_Instructions for the task:_ Keeping every word and mark, copy all of the data.

────

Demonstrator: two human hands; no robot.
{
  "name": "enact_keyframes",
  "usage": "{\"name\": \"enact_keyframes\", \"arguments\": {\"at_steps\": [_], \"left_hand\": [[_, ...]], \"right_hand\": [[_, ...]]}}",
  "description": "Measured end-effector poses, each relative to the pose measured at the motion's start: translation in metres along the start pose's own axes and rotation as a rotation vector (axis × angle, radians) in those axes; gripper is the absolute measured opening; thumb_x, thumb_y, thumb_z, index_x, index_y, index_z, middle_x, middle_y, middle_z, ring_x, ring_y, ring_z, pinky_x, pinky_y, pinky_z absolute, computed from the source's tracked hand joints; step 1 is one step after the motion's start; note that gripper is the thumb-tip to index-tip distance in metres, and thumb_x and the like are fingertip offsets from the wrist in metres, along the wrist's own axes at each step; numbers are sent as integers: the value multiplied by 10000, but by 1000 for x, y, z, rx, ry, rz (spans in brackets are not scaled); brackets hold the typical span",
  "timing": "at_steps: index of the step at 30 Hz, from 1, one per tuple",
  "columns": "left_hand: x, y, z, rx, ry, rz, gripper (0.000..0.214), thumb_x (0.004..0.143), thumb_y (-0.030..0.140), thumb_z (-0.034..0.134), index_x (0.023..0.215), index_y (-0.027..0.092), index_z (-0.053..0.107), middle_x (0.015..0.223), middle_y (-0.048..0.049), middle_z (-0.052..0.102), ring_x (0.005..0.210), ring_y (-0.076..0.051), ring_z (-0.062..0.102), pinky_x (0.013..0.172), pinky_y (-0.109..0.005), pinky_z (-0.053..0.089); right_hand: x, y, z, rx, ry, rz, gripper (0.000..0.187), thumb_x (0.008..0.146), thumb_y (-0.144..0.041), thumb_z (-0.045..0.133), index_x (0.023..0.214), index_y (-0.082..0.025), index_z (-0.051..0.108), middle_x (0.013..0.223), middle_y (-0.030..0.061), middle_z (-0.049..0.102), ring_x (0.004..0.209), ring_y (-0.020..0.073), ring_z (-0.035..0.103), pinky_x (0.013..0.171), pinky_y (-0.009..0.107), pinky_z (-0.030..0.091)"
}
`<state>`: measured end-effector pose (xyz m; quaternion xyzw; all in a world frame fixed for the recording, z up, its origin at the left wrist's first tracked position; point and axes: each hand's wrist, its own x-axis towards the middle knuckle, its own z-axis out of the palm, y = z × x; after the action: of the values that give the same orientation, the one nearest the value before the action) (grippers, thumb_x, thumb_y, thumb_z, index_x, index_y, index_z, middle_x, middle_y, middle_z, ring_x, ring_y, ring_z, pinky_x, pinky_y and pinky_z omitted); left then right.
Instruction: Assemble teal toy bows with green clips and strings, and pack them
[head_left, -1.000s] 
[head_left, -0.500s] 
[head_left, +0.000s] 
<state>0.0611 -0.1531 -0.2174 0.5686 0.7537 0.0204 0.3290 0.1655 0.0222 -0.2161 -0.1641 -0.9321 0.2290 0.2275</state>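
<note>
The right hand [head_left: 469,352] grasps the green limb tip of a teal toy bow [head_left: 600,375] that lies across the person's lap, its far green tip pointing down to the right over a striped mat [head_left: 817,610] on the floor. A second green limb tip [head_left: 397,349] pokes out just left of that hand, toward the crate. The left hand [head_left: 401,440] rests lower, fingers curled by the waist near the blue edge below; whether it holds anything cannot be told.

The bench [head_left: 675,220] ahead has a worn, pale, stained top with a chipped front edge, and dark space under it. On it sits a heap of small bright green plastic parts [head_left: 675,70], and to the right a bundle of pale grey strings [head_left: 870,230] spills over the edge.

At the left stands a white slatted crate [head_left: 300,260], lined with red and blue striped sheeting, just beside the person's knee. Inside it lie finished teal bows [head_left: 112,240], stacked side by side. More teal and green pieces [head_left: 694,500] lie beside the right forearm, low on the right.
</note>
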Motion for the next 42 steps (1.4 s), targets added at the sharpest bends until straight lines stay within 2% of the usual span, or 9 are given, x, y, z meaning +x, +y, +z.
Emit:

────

_Task answer:_
Demonstrator: two human hands; no robot.
{
  "name": "enact_keyframes",
  "usage": "{\"name\": \"enact_keyframes\", \"arguments\": {\"at_steps\": [_], \"left_hand\": [[_, ...]], \"right_hand\": [[_, ...]]}}",
  "description": "Measured end-effector poses, each relative to the pose measured at the motion's start: translation in metres along the start pose's own axes and rotation as a rotation vector (axis × angle, radians) in those axes; gripper is the absolute measured opening; thumb_x, thumb_y, thumb_z, index_x, index_y, index_z, middle_x, middle_y, middle_z, ring_x, ring_y, ring_z, pinky_x, pinky_y, pinky_z absolute, computed from the source's tracked hand joints; step 1 is one step after the motion's start; note that gripper is the thumb-tip to index-tip distance in metres, and thumb_x and the like are fingertip offsets from the wrist in metres, along the wrist's own axes at each step; numbers are sent as integers: the value multiplied by 10000, but by 1000 for x, y, z, rx, ry, rz (spans in brackets are not scaled); brackets hold the typical span",
  "timing": "at_steps: index of the step at 30 Hz, from 1, one per tuple",
  "columns": "left_hand: x, y, z, rx, ry, rz, gripper (0.000..0.214), thumb_x (0.004..0.143), thumb_y (-0.030..0.140), thumb_z (-0.034..0.134), index_x (0.023..0.215), index_y (-0.027..0.092), index_z (-0.053..0.107), middle_x (0.015..0.223), middle_y (-0.048..0.049), middle_z (-0.052..0.102), ring_x (0.005..0.210), ring_y (-0.076..0.051), ring_z (-0.062..0.102), pinky_x (0.013..0.172), pinky_y (-0.109..0.005), pinky_z (-0.053..0.089); right_hand: x, y, z, rx, ry, rz, gripper (0.000..0.187), thumb_x (0.008..0.146), thumb_y (-0.144..0.041), thumb_z (-0.045..0.133), index_x (0.023..0.214), index_y (-0.082..0.025), index_z (-0.051..0.108), middle_x (0.013..0.223), middle_y (-0.030..0.061), middle_z (-0.049..0.102), ring_x (0.004..0.209), ring_y (-0.020..0.073), ring_z (-0.035..0.103), pinky_x (0.013..0.171), pinky_y (-0.009..0.107), pinky_z (-0.030..0.091)"
}
`<state>`: measured end-effector pose (xyz m; quaternion xyzw; all in a world frame fixed for the recording, z up, its origin at the left wrist's first tracked position; point and axes: each hand's wrist, its own x-axis towards the middle knuckle, its own z-axis out of the palm, y = z × x; after the action: of the values that give the same orientation, the one nearest the value before the action) (grippers, thumb_x, thumb_y, thumb_z, index_x, index_y, index_z, middle_x, middle_y, middle_z, ring_x, ring_y, ring_z, pinky_x, pinky_y and pinky_z omitted); left then right.
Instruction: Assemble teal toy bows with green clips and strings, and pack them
[head_left, -1.000s] 
[head_left, -0.500s] 
[head_left, +0.000s] 
<state>0.0611 -0.1531 -0.2174 0.5686 0.7537 0.0204 0.3290 0.1655 0.0222 -0.2161 -0.1641 -0.9321 0.2290 0.2275</state>
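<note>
The right hand [head_left: 469,352] grasps the green limb tip of a teal toy bow [head_left: 600,375] that lies across the person's lap, its far green tip pointing down to the right over a striped mat [head_left: 817,610] on the floor. A second green limb tip [head_left: 397,349] pokes out just left of that hand, toward the crate. The left hand [head_left: 401,440] rests lower, fingers curled by the waist near the blue edge below; whether it holds anything cannot be told.

The bench [head_left: 675,220] ahead has a worn, pale, stained top with a chipped front edge, and dark space under it. On it sits a heap of small bright green plastic parts [head_left: 675,70], and to the right a bundle of pale grey strings [head_left: 870,230] spills over the edge.

At the left stands a white slatted crate [head_left: 300,260], lined with red and blue striped sheeting, just beside the person's knee. Inside it lie finished teal bows [head_left: 112,240], stacked side by side. More teal and green pieces [head_left: 694,500] lie beside the right forearm, low on the right.
</note>
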Motion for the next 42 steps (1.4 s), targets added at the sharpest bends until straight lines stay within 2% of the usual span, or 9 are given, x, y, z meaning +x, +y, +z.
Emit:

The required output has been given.